ClientDataSet Aggregates and GroupState

By: Cary Jensen

Abstract: This article describes how to use aggregates to calculate simple statistics, as well as how to use group state to improve your user interfaces.

One of the advantages to using a ClientDataSet in your applications is the large number of features it enables. In this article I continue my series on using ClientDataSets with a look at both aggregates and group state. Aggregates are objects that can perform the automatic calculation of basic descriptive statistics based on the data stored in a ClientDataSet. Group state, by comparison, is information that identifies the relative position of a record within a group of records, based on an index. Together, these two features permit you to add easy-to-maintain capabilities to your applications.

If you are unfamiliar with either aggregates or group state, you might be wondering why I am covering these two features together in this article. The answer is simple. Both are associated with grouping level, which is an index-related feature. Because the discussion of aggregates necessarily involves grouping level, the coverage of group state is a natural addition. This article begins with a look at aggregates. Group state is covered in a later section.

Understanding Aggregates

An aggregate is an object that can automatically perform simple descriptive statistical calculations across one or more records in a ClientDataSet. For example, imagine that you have a ClientDataSet that contains a list of all purchases by your customers. If each record contains a field that identifies the customer, the number of items purchased, and the total value of the purchase, an aggregate can calculate the sum of all purchases across all records in the table. Yet another aggregate can calculate the average number of items purchased by each customer. In all, a total of five statistics are supported by aggregates. These are count, minimum, maximum, sum, and average.
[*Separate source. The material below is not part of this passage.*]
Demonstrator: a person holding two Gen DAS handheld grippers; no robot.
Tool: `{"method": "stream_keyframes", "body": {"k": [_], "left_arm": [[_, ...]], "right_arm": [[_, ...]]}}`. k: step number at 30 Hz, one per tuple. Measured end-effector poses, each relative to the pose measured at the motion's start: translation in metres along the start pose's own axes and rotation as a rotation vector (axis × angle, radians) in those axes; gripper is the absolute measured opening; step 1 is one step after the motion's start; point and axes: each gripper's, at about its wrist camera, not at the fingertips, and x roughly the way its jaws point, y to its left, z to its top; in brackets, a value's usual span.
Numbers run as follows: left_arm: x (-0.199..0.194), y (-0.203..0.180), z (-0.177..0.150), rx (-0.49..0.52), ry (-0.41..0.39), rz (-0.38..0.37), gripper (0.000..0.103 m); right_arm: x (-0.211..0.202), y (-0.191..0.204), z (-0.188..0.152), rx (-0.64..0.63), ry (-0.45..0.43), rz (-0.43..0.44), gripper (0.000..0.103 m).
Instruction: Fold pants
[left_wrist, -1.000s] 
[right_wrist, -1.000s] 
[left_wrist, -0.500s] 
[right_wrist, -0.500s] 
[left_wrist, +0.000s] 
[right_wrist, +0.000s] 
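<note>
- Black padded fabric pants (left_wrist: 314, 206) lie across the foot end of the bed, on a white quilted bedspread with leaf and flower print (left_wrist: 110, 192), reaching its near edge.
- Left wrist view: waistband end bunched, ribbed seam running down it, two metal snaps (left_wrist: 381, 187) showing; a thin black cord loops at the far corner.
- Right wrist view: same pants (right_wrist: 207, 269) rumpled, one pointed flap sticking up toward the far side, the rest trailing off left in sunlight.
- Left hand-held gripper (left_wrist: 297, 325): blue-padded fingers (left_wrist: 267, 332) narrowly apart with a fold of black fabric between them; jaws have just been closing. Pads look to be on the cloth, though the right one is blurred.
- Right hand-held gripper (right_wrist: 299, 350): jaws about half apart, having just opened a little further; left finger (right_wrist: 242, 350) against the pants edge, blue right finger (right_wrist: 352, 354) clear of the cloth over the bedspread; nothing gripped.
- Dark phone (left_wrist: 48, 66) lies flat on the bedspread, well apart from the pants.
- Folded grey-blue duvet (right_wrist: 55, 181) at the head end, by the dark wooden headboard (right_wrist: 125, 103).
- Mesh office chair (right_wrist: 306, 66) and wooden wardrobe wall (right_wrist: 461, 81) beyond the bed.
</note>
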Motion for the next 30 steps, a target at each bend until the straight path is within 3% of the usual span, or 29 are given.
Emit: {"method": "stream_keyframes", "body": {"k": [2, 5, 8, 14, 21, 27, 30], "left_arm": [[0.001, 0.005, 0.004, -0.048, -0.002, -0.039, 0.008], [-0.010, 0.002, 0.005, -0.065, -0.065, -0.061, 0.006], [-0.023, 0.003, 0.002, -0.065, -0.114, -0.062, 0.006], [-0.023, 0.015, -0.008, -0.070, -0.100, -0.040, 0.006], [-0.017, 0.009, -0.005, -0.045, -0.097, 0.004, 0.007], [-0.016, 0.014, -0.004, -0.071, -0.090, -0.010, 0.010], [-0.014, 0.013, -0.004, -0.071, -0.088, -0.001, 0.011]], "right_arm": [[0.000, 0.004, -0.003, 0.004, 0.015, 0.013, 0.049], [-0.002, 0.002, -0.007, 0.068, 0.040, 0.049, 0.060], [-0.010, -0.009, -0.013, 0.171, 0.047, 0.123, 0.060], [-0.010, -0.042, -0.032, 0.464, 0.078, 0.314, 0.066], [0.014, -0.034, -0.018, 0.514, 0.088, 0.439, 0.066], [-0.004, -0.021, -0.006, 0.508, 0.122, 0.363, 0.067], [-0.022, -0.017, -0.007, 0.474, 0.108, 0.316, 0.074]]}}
There are two types of objects that you can use to create aggregates: TAggregate objects and TAggregateField objects. A TAggregate is a TCollectionItem descendant, and a TAggregateField is a descendent of the TField class. While these two aggregate types are similar in how you configure them, they differ in their use. Specifically, a TAggregateField, because it is a TField descendent, can be associated with a data-aware control, permitting the value of the aggregate to be displayed automatically. By comparison, a TAggregate is an object whose value you must explicitly read at runtime.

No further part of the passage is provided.